Demonstranten in Teheran mit anti-amerikanischen Plakaten, Symbolbild für den Widerstand der Paydari-Front gegen Friedensverhandlungen mit den USA.
Demonstranten in Teheran mit anti-amerikanischen Plakaten, Symbolbild für den Widerstand der Paydari-Front gegen Friedensverhandlungen mit den USA.

Die Debatte um den Deal gibt einem Kollegen, der den Nahost-Konflikt verfolgt, etwas gemeinsamen Kontext.

Iran: Hardliner gegen Friedensdeal mit USA Handlungsfluss und Kernfakten

Im Iran verschärfen sich die Spannungen zwischen Regierungsvertretern und hardlineren Kräften, die einen Friedensdeal mit den USA verhindern wollen.
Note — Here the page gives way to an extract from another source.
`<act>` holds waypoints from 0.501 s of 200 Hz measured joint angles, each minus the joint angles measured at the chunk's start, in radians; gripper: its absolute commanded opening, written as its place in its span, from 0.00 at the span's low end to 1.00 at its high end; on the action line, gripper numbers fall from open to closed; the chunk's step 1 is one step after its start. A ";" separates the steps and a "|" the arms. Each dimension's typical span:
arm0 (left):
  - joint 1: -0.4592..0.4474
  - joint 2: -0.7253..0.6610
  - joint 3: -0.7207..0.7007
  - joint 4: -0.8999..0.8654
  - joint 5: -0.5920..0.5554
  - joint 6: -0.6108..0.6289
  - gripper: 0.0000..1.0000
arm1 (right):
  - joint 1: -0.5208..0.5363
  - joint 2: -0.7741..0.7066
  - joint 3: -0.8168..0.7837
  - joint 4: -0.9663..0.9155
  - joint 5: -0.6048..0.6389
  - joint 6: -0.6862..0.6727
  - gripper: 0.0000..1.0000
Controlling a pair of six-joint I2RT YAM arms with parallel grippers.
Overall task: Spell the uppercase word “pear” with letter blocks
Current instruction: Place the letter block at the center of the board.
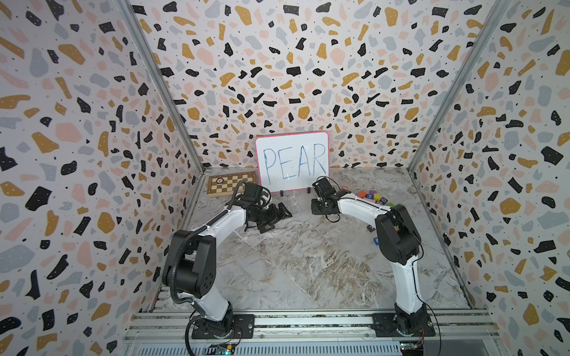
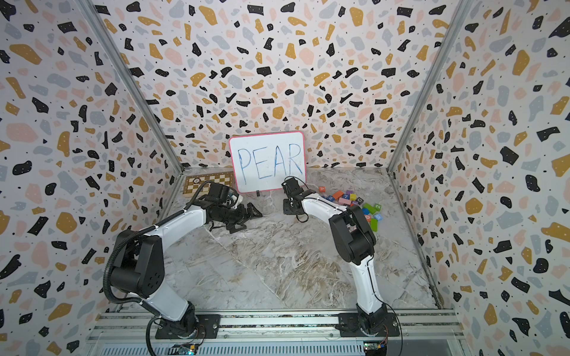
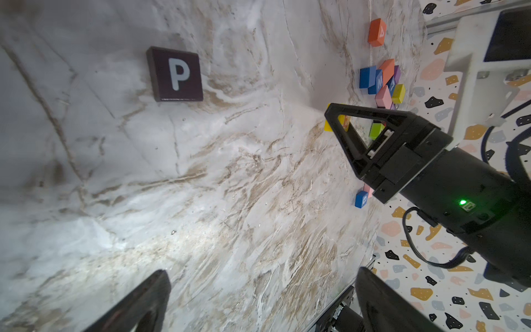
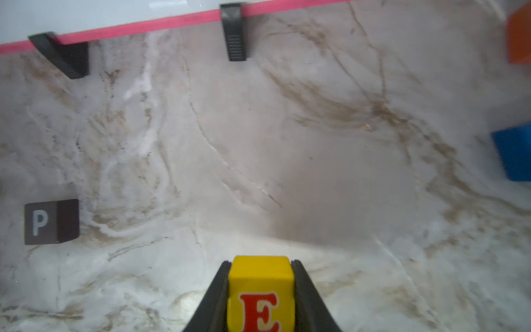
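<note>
Your right tool [image 4: 261, 263] is pinching the small yellow cube with a red E [image 4: 260, 290]. Your left tool [image 3: 261, 271] is spread wide. The black cube with a white P [image 4: 50, 221] sits alone on the marble worktop [image 4: 287, 143], well apart from the E. The orange cube with a white A [image 3: 377, 32] lies near the heap of coloured blocks [image 3: 383, 83]. The pink-framed whiteboard [image 1: 291, 160] stands at the back.

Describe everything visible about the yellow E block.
The yellow E block is a glossy cube, seemingly painted wood, with rounded edges and a red serif E on one face. The right hand is shut on it, a black finger pressed against each of two opposite sides. Contact with the table cannot be told.
</note>
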 measured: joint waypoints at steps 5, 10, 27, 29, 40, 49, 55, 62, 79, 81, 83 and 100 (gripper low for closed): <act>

Die sogenannte Paydari-Front, auch als „Super-Revolutionäre“ bezeichnet, sieht Verhandlungen mit Washington und Israel als Verrat an der islamischen Revolution von 1979. Angeführt von Anhängern des verstorbenen Ajatollah Mesbah-Jasdi, vertritt die Gruppe eine strikt antiamerikanische und konservative Linie mit Forderungen nach religiöser Diktatur, Hidschab-Zwang und häufiger Todesstrafe.
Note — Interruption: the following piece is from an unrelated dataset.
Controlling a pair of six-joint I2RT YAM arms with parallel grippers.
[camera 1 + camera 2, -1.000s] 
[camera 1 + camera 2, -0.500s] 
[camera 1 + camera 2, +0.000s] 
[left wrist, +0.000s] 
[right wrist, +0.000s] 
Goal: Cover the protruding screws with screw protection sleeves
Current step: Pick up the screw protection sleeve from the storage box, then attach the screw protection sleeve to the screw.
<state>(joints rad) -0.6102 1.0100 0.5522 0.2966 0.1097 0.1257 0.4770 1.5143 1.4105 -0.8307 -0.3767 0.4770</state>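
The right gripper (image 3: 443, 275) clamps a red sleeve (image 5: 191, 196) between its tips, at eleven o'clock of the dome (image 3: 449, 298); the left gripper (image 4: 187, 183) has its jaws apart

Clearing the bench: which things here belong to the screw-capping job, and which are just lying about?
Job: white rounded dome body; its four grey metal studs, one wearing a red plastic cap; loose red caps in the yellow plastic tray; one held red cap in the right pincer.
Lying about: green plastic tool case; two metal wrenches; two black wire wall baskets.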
Trotz fehlender parlamentarischer Mehrheit übt die Paydari-Front Druck durch Demonstrationen und ideologische Mobilisierung, besonders unter jüngeren, ideologisch motivierten Bürgern. Beobachter wie Hamidreza Azizi vom Deutschen Institut für Internationale Politik und Sicherheit sehen darin einen strategischen Versuch, Einfluss zu gewinnen – auch nach dem Tod von Präsident Ebrahim Raisi. Die Gruppe setzt auf eine langfristige Strategie: Statt eines Kompromisses soll weiterer Widerstand die USA zur Kapitulation zwingen.
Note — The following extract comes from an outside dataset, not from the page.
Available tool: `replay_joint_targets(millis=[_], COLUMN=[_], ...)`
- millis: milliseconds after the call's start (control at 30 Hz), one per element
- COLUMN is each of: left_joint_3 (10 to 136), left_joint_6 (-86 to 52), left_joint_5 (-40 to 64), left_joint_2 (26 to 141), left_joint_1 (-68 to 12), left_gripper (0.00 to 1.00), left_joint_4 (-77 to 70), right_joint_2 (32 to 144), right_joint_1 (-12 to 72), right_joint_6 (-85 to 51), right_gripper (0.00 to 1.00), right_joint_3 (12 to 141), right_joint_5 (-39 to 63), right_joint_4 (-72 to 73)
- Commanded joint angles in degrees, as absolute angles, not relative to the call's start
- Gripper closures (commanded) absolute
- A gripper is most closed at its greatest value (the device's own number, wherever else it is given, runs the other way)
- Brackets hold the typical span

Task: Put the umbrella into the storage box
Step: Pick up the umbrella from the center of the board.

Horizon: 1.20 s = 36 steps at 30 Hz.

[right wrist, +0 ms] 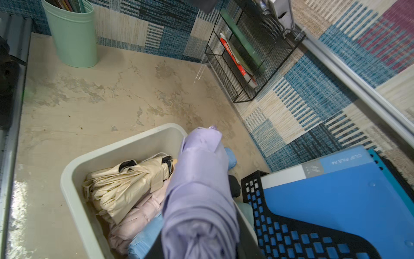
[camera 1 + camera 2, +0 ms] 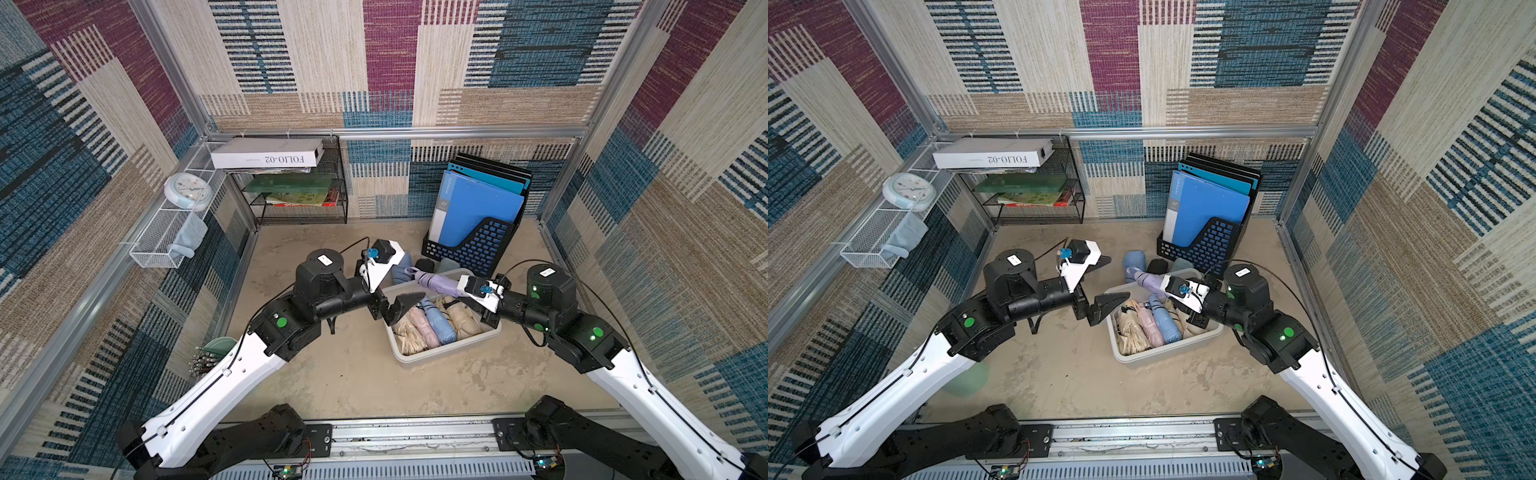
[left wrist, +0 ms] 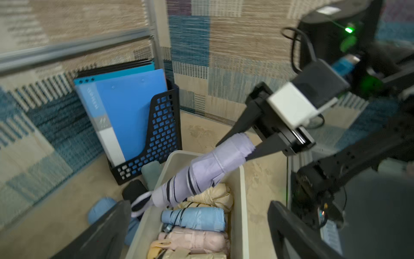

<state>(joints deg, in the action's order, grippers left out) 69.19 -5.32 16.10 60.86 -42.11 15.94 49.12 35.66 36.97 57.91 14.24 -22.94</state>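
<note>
Left wrist view: my right jaws grip the lilac umbrella mid-frame, tilted over the box; left jaws gape empty. I'd bring its overhanging end inside, lower flat, then release

The umbrella is smooth, matt lilac cloth. The storage box beneath the right claw is matt off-white plastic. The desk is mottled and faintly glossy.

The folded lilac umbrella, dark-striped, slants raised across a far corner of the off-white, round-cornered, part-filled storage box
</note>
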Motion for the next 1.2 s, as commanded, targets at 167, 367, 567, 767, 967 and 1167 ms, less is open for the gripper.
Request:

Innerhalb der iranischen Führung bleibt die Unterstützung für die Paydari-Front begrenzt. Nur sieben Parlamentsabgeordnete lehnten ein Unterstützungsschreiben für das Verhandlungsteam ab, während 261 dafür stimmten. Dennoch haben die Hardliner Zugang zu Schlüsselpositionen, etwa im staatlichen Rundfunk IRIB. Die Frage bleibt, ob die Regierung den Balanceakt zwischen internationalen Verhandlungen und innenpolitischem Druck halten kann.

Fakten

  • Die Paydari-Front, auch „Super-Revolutionäre“ genannt, lehnt Friedensverhandlungen zwischen Iran und USA ab.
  • Der verstorbenen Ajatollah Mesbah-Jasdi prägte die ideologischen Grundlagen der Gruppe mit antiamerikanischen und konservativen Positionen.
  • Bei den Wahlen 2024 erhielt ein führender Vertreter der Gruppe 13 Millionen Stimmen.
  • Sieben Parlamentsabgeordnete mit Verbindungen zur Paydari-Front lehnten ein Unterstützungsschreiben für das US-Verhandlungsteam ab, 261 stimmten dafür.
  • Die Gruppe nutzt Demonstrationen und Infiltration staatlicher Institutionen, um Einfluss zu gewinnen.